心頭那一些小火苗被這股香味壓滅,像素小龍蹭上了僕從的頭頂,看著對方熟練的切肉、剁菜,「你真要做燉肉上貢給我啊?」阿喬說,投去了狐疑的眼神,「你今天好老實。」
「利益交換罷了,幾塊肉換幾分鐘的安靜,很公平。」
「基──尼──奇──!你在拐著彎說本聖龍吵嗎!」
「聽得出來,就值得稱讚。」舀起一勺肉湯,趁勢在阿喬大罵時塞進對方口中。像素小龍被滾熱的肉湯給燙的哇哇大叫,維茨特蘭的獵龍人微微勾起了唇角,但很快便又撫平了弧度,「如何?」
「好吃,可燙熟我啦!」罵罵咧咧地,搶走了僕從手上的勺,也不清楚是被氣紅的還是被燙紅的,聖龍老大不客氣地連吞好幾口那鍋還滾著泡的燉肉,還不忘「貼心」的留了一半給祂的御用掌廚,滿意地咂咂嘴巴,「死之前別忘了留食譜啊,我得讓我下一任主廚也學學這道。」
「呵,自己好好摸索吧。」
「基尼奇你個小氣鬼!」
***
「不是吧,你怎麼又來了?」
曾經的馬力卜瞪著氣喘吁吁的我,想把我一把推進這片淺海般,融合了燦陽與草原的雙眸眨也不眨,狠狠地吐出了他的惱火,「我以為上次就足以嚇跑你了?」他說,見我仍是沒有動作,索性撇過頭去,不再看我。
從分道誓約之廳前往聖山的路途著實險惡,但自打聽到基尼奇哥哥時不時會往這個方向走後,我便打定主意來碰碰運氣,而我運氣向來不錯。

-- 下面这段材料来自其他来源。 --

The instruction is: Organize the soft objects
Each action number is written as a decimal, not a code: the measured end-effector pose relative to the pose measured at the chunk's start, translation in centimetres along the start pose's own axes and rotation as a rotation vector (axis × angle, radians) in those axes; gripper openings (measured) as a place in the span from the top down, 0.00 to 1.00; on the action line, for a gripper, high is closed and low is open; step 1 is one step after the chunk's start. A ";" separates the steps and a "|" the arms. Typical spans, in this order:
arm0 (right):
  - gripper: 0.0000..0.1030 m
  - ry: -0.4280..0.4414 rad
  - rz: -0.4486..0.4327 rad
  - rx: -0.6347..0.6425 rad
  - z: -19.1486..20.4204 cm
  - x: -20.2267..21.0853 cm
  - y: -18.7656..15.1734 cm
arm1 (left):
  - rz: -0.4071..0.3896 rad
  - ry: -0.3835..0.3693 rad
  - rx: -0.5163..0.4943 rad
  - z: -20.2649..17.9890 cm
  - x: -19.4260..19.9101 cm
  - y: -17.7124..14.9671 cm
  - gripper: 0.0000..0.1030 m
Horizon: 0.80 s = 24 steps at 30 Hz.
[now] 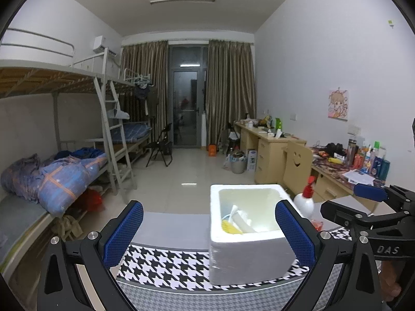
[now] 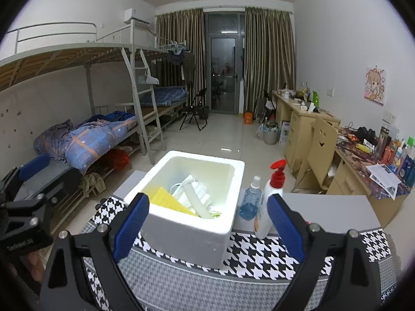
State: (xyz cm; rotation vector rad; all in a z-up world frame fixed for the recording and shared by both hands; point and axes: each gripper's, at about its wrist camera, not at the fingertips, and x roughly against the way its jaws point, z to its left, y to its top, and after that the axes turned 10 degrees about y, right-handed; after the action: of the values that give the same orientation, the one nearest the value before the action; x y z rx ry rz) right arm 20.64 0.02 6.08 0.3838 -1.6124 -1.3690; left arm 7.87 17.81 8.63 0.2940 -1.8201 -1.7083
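Note:
A white foam box (image 1: 249,256) (image 2: 192,235) stands on a houndstooth cloth (image 1: 166,267) (image 2: 262,251). Inside lie a yellow mesh piece (image 2: 170,202) (image 1: 229,226) and pale soft pieces, one a tube (image 2: 194,202) (image 1: 242,223). My left gripper (image 1: 208,230) is open and empty, held in front of the box. My right gripper (image 2: 208,220) is open and empty, held above the box's near rim. The right gripper also shows at the right of the left wrist view (image 1: 371,202), and the left gripper at the left of the right wrist view (image 2: 31,178).
A white bottle with a red pump (image 2: 269,204) (image 1: 304,202) and a blue spray bottle (image 2: 250,202) stand right of the box on a grey table (image 2: 329,210). Bunk beds (image 1: 52,129) line the left wall, desks (image 1: 272,150) the right.

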 end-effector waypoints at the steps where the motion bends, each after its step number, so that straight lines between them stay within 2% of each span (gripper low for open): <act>1: 0.08 0.007 -0.006 0.000 0.1 0.7 0.0 | -0.004 -0.002 0.001 -0.1 0.3 0.0 0.01; 11: 0.04 -0.035 -0.081 0.032 0.8 4.7 -1.3 | -0.060 -0.023 -0.009 -0.6 3.9 -0.1 0.01; 17: 0.03 -0.018 -0.106 0.044 1.6 6.8 -3.0 | -0.084 -0.033 -0.014 -0.8 6.0 -0.4 0.01; 24: 0.02 -0.090 -0.134 0.066 2.2 8.5 -4.4 | -0.091 -0.058 -0.030 -1.2 7.8 -1.0 0.01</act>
State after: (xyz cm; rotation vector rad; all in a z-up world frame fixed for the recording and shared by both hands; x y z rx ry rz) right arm 13.20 -6.38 6.15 0.4835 -1.7355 -1.4534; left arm 2.20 12.43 9.82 0.3222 -1.8462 -1.8217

想來是認為沒有族人會願意穿越重重險境只為了一睹聖山的風景,基尼奇哥哥似乎總會十分放心地在這裡坐上一整天,而我今日的出現,必然打破了他的寧靜。
「我是來道歉的。」舉了舉手上的一籃果汁,我說。
「為了什麼?」
「呃……」語塞。
是啊,上次是為什麼惹基尼奇哥哥生氣的呢?獵龍人的脾氣來的是那樣快,我還沒來得及搞清我做錯了什麼,就被趕走了。「我不知道。」末了,我老實承認,讓對方翻了我好大一個白眼。我吐了吐舌,放穩了果汁籃,在獵龍人不悅的咕噥聲中坐下。
我們沉默的坐了一會兒,聖山確實很美,但此時更吸引我注意的,是在沙灘不遠處插著的一把大劍。
跟基尼奇哥哥持有的「撼地者」不同,這把看上去更加奇特,上頭的鋸齒狀設計與綠松石的質地,在煦煦陽光下,大劍在沙灘上灑下了溫暖的綠光。
在我不識好歹地衝進來前,基尼奇哥哥就是一直在看著它──不知怎的,我覺得獵龍人很適合這把劍,彷彿這把劍就是為他而造的一般。我腦海突然撞進了一個生動的畫面,獵龍人揮舞著這把大劍,穿梭在戰場上。
「那把劍叫『山王長牙』,是我一個很重要的人的。」冷不防地開口,基尼奇哥哥的視線始終盯著那把大劍,可眼神是我從未見過的柔和。
左耳上的三個耳骨釘亮晶晶地閃著光,風吹動了獵龍人纏在頸上的褪色長帶。在說這句話時,基尼奇哥哥的指尖就撫在那條帶子上,嘴角彎彎地,幅度不大,只是往上抬了一些。
我第一次知道,原來曾經的馬力卜也能笑得這麼溫柔。
即便深淵帶來的動盪已經平息多年,說到底我也是個納塔人,我理解當一個人看著對方的物品思索往事是代表著什麼,於是我吞下了所有想問的問題,只是讓對方沉浸在他的回憶裡。
「他啊……該怎麼說呢?」吸了口氣,自顧自地接續了話題,看起來還真有些苦惱的獵龍人撓了撓後腦,思索著該如何向我介紹他那故去的朋友,「吝嗇、愛錢、做事斤斤計較,絕不讓自己吃虧,還老關我禁閉,明明少了我就打不了什麼勝仗,卻一點都不尊重人!」
一口氣吐了幾個負面的形容詞,基尼奇哥哥越是認真抱怨他的友人,我就越是不明白,這樣一個人怎麼能讓獵龍人心甘情願在這裡緬懷往事?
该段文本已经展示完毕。